Async and Parallel Design Patterns in F#: Reporting Progress with Events (plus Twitter Sample)
In this post we will look at a common async design pattern I call Reporting Progress With Events. Later in this post we use this design pattern to read a sample stream of tweets from Twitter.
This is the second part of a series covering basic techniques in F# async programming. Some of the samples are drawn from code in the F# JAOO Tutorial.
- Part 1 describes how F# is a parallel and reactive language with support for light-weight reactions, and gives patterns for parallel CPU asyncs and parallel I/O asyncs.
- Part 2 is this post
- Part 3 describes lightweight, reactive, isolated agents in F# .
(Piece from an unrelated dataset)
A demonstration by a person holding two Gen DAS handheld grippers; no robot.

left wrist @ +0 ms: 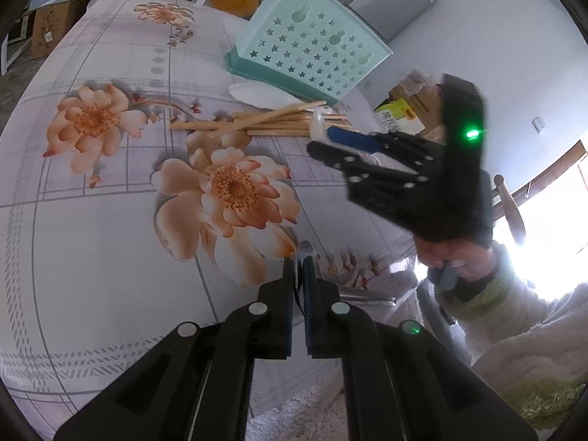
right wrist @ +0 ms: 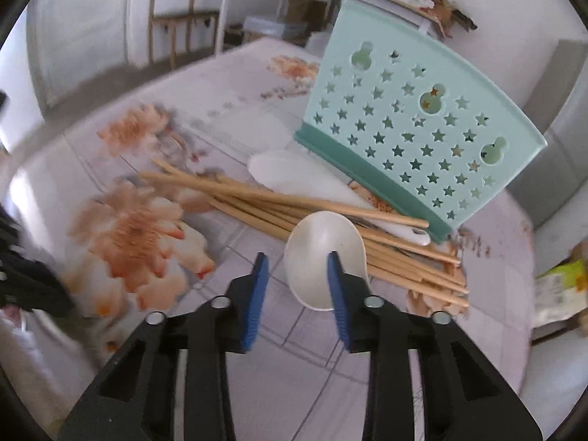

Pattern #3: Reporting Progress With Events
Let’s first take a look at an instance of the essence of the design pattern. Below, we define an object to coordinate the parallel execution of a group of asyncs. Each job reports its result as it is finishes, rather than waiting for the collection of results.
The essence of the design pattern is highlighted in yellow:
- The current “synchronization context” is captured from the GUI thread in the Start method of the object. This is a handle that allows us to run code and raise events in the GUI context. A private helper function is defined to trigger any F# event. This is not strictly needed but makes code much neater.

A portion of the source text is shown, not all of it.